KEEPING CHILDREN HOLIDAY SAFE
Safe Holiday Decorations
- Mistletoe, holly, poinsettias, Jerusalem cherry plants and others – Can pose potential poisoning risks. Symptoms can include rash, nausea, vomiting, and diarrhea. Call the National Poison Center at (800) 222-1222 if you suspect poisoning.
- "Bubble lights" - Those containing methylene chlorides can be poisonous if a child drinks the fluid from more than one light (even if labeled nontoxic).
- Snow sprays - May be harmful if the aerosol propellants are used improperly.
- Small tree ornaments, light bulbs, icicles, tinsel, small toys and common holiday foods, such as peanuts or popcorn - Pose a potential holiday choking hazards if swallowed by small children, as these items may block the airway.
- Holiday tree needles, angel hair (made from finely spun glass), ornament hangers – Can cause potential cuts, skin irritation or eye damage
Safe Holiday Feast
- Food Poisoning - Minimize potential food poisoning by washing hands, utensils, dishes, and anything else that comes in contact with raw meat, including poultry and fish, and raw eggs before and after use. Store leftovers properly and heat them thoroughly before serving.
- Alcohol poisoning - Remove all empty and partially empty cups out of reach of children. Remember, children become "drunk" much more quickly than adults, so even small amounts of alcohol can be dangerous.
Holiday Tree Safety
- Live Trees - Keep your tree secured in a sturdy stand so that it doesn't tip over and keep it away from all heat sources such as electrical outlets, radiators, and portable space heaters. Replenish the water receptacle regularly to keep tree from drying out.
- Artificial Tree – Be sure your artificial tree is labeled "fire-retardant."
- Holiday Lights - Unplug all lights, both indoor and outdoor, and extinguish all candles every night before you go to bed.
- Candles - Avoid using real candles on a tree and keep them away from windowsills and mantles. Never leave the room with single candles or menorah candles burning.

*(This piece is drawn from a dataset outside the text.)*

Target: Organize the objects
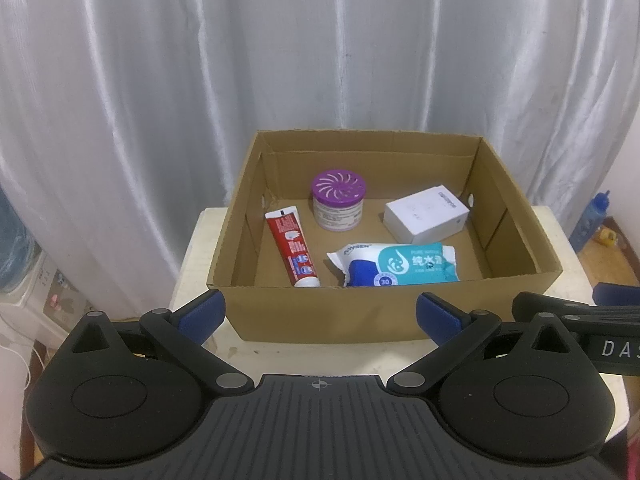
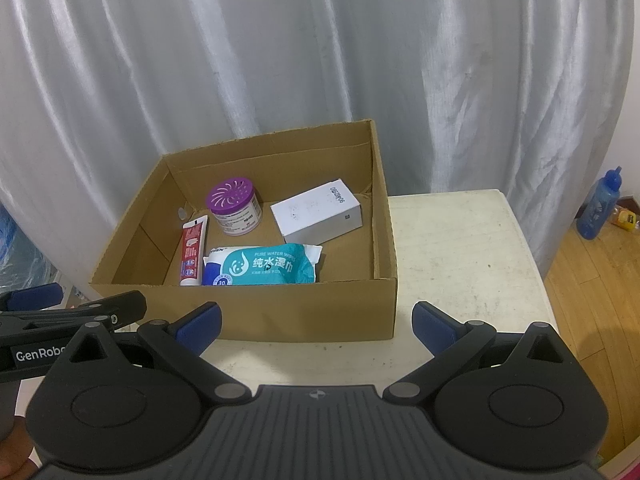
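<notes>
An open cardboard box (image 1: 320, 312) (image 2: 304, 312) stands on a small white table (image 1: 192, 256) (image 2: 460, 248). Inside lie a red toothpaste tube (image 1: 291, 246) (image 2: 193, 250), a purple-lidded round jar (image 1: 339, 200) (image 2: 236, 208), a white carton (image 1: 426, 214) (image 2: 320, 212) and a teal pack of wet wipes (image 1: 400, 266) (image 2: 268, 266). My left gripper (image 1: 320, 316) hovers open before the box's near wall, nothing between its blue pads. My right gripper (image 2: 316, 322) is open too, near the box's front right corner, holding nothing. Each gripper shows at the edge of the other's view.
Grey curtains hang close behind the table. A blue bottle (image 1: 590, 220) (image 2: 598, 204) stands on the wooden floor at the right. White appliances and cables (image 1: 24, 304) sit low on the left. Bare tabletop lies right of the box.
</notes>
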### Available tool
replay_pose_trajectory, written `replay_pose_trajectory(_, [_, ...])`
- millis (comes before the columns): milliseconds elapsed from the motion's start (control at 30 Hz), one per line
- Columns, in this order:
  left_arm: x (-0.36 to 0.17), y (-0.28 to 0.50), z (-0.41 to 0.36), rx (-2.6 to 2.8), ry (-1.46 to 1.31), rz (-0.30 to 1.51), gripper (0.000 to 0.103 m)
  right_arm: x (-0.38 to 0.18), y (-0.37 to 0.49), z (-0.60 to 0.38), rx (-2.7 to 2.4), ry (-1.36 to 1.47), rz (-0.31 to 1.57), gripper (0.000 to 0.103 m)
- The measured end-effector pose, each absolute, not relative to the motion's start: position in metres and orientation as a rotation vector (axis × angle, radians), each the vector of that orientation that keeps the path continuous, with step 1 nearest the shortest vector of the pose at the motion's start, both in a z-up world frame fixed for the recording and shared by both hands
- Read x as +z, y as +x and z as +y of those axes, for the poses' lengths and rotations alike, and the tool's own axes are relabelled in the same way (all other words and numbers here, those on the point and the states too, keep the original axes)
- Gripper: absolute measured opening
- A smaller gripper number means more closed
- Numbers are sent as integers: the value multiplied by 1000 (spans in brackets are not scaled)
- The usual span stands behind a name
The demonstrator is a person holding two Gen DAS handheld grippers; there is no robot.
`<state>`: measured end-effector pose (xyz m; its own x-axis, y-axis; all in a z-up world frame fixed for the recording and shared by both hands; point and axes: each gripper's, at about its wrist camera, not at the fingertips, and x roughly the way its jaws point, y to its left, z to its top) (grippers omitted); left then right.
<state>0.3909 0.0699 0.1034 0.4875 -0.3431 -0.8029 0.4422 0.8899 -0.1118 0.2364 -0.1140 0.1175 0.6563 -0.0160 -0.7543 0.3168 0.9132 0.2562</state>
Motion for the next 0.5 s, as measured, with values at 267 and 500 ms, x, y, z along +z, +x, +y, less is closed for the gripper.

- Decking your halls - Use only flame-retardant decorations when decking your halls.
- Don't overload indoor or outdoor electrical outlets.
- Have your fireplace inspected before you light your first fire of the season, and never burn paper or pine boughs, since those materials can float out of the chimney and ignite a nearby home.
- Practice fire safety, have a family emergency and escape plan in the event of a fire.
- Check smoke detectors before you put up your holiday decorations.
- Keep pot handles turned away from the front of the stove and always keep the oven door closed. Keep a watchful eye on children while you bake or cook.
- Keep breakable ornaments out of young kids' reach — or keep them off the tree until your children are older.
- Parents can prevent a holiday ER visit by making sure the kids are buckled up securely during car rides and by not driving after drinking alcohol.
- Young kids should be supervised and should avoid dangerous sledding areas, such as rocky areas, steep hills, and crowded sledding hills.
Safe Toy Shopping
- Toys made of fabric should be labeled as flame resistant or flame retardant.
- Stuffed toys should be washable.
- Painted toys should be covered with lead-free paint.
- Art materials should say nontoxic.
- Crayons and paints should say ASTM D-4236 on the package, which means that they've been evaluated by the American Society for Testing and Materials.
- Steer clear of older toys, even hand-me-downs from friends and family, as they may not meet current safety standards.
- Make sure a toy isn't too loud for your child as it could contribute to hearing damage.
- Always read labels to make sure a toy is appropriate for a child's age. Age levels for toys are determined by safety factors, not intelligence or maturity.